News this summer of U.S. consultants including McKinsey being banned from working with China’s state-owned enterprises made big waves. But little has changed since then.
Six days after the U.S. Justice Department filed criminal charges in May against five members of China’s military for hacking into the computer systems of U.S. Steel, SolarWorld, and other companies to steal trade secrets—an escalation in the years-long cyber battle between the countries— a story appeared in Beijing that seemed to indicate the Chinese were striking back
The Financial Times reported that U.S. consulting companies, including McKinsey & Co., Boston Consulting Group, Bain & Co., and Strategy&, formerly Booz & Co., were newly banned from working with Chinese state-owned enterprises. The newspaper quoted a “senior policy adviser” to Chinese leaders saying, “Right now the foreigners use their consulting companies to find out everything they want about our state companies.”
It seemed classic tit-for-tat—a way for the Chinese to register their displeasure at having the pictures of five military officers accused of hacking pasted across the front pages of newspapers around the world.
The Chinese market is important to the consultants, especially because SOE reforms means years, maybe even decades, of potentially lucrative work. They all have businesses catering to multinationals and Chinese firms in China. In 2009, as an example of its access within the country, McKinsey published an influential study about China’s rapid urbanization entitled “Preparing for China’s Urban Billion,” which quickly circulated, starting global discussions about China’s unprecedented urbanization of 250 million people over the next couple of decades.
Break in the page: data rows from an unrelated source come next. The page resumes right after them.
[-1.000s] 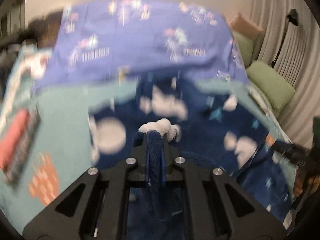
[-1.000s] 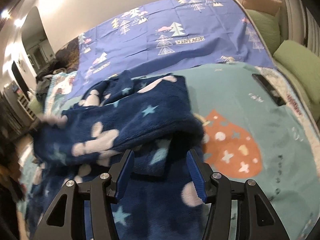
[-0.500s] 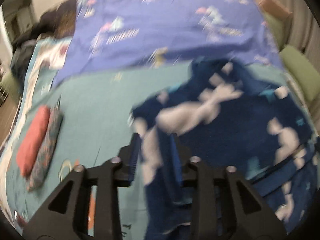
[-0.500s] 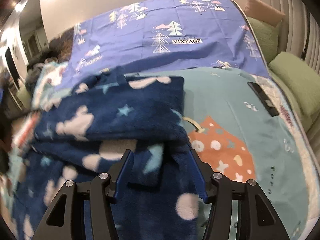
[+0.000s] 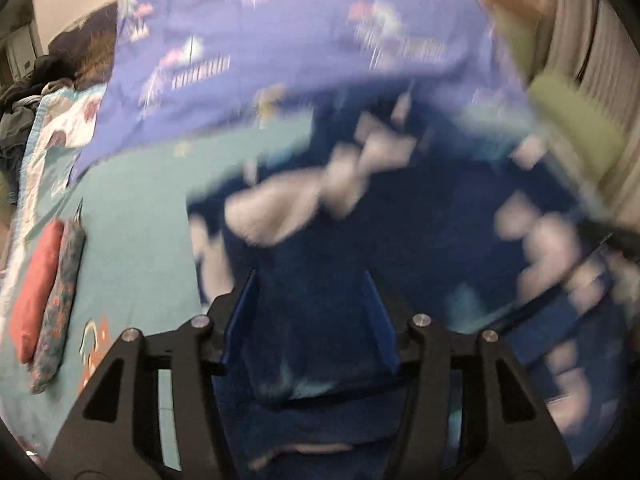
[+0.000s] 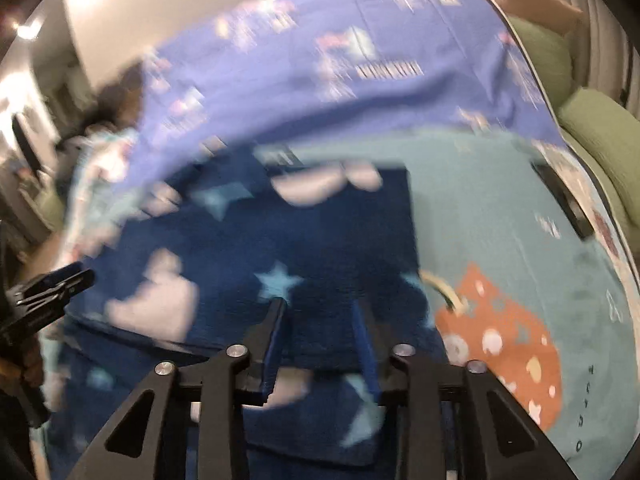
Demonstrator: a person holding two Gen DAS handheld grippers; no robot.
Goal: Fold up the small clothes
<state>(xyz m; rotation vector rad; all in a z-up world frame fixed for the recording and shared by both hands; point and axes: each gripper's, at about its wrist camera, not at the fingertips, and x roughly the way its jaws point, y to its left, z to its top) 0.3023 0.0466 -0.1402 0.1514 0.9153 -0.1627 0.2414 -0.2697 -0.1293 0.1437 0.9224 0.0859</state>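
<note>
Both tools stood spread: left tool and right tool over the navy fleece garment, which lay folded on the teal bedspread; a fold seemed just laid; next probably meant smoothing or regripping an edge.

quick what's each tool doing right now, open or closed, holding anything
Left tool: open, over the navy fleece garment, gripping nothing.
Right tool: open, fleece between its fingers, not clamped.
</note>
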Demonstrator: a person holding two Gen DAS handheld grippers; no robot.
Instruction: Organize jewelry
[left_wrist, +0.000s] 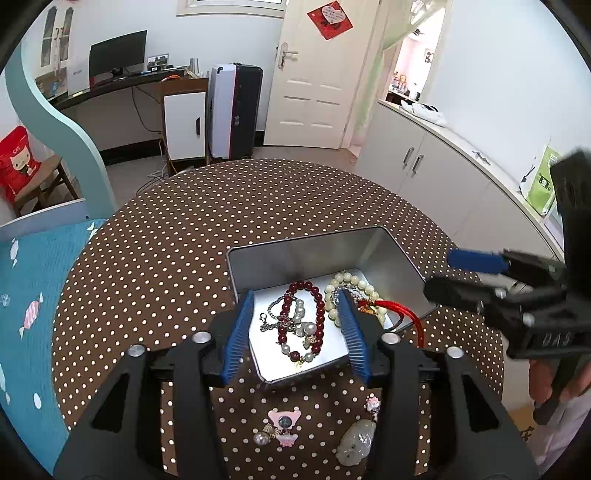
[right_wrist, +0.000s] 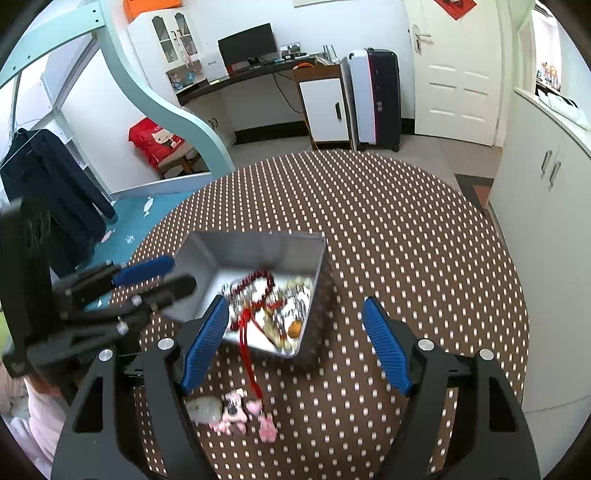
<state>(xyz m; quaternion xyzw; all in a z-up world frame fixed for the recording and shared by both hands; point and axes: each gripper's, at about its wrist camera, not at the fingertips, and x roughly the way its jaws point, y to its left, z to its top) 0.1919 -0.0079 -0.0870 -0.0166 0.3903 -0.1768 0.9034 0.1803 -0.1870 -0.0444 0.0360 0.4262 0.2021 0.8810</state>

Except after the consultant news broke, nothing much happened. The consultancies didn’t lose SOE clients. The Chinese haven’t raised the subject again. And nearly five months later, conversations with the consultancies themselves and others close to them in Beijing indicate that it’s life as usual. “As far as we know, international consulting firms (including BCG) and our SOE clients have not received official government policy on this issue,” says Gemma Tian, a spokeswoman for BCG. “We continue to support our clients with all types of ownership in China and will keep our strong commitment here.” McKinsey, Strategy&, and Bain declined comment.
The anonymous talk of banning U.S. consultants looks like nothing more than a nationalistic retaliation via words. Two senior consultants working in Beijing, not with the four companies listed above, said their own businesses haven’t been affected. They continue to work with SOE clients like nothing has happened. One pointed out that if China’s SOE reform is real, and the world’s top consultancies were banned from helping, where exactly would SOEs turn? To China’s CITIC Group, the financial conglomerate that doesn’t have a sizable advisory business—let alone one with a reputation outside China’s borders?
The Chinese banning McKinsey and Bain as a reaction to the U.S. indictments seemed plausible. At the same time this summer, investigations into foreign companies were ramping up and many multinationals felt pressured. I became interested in the story during the reporting of a larger story about the pressures multinationals faced in China. That’s when I called around and heard consultants say nothing much had changed. The fact that a story hadn’t refuted the original news made sense because everyone was happy: SOEs could continue working with top consultants, and the government could boast about being vigilant on American spying.
The Chinese were sending a message, albeit without actually spiting themselves by cutting off their companies from the world’s best management whizzes.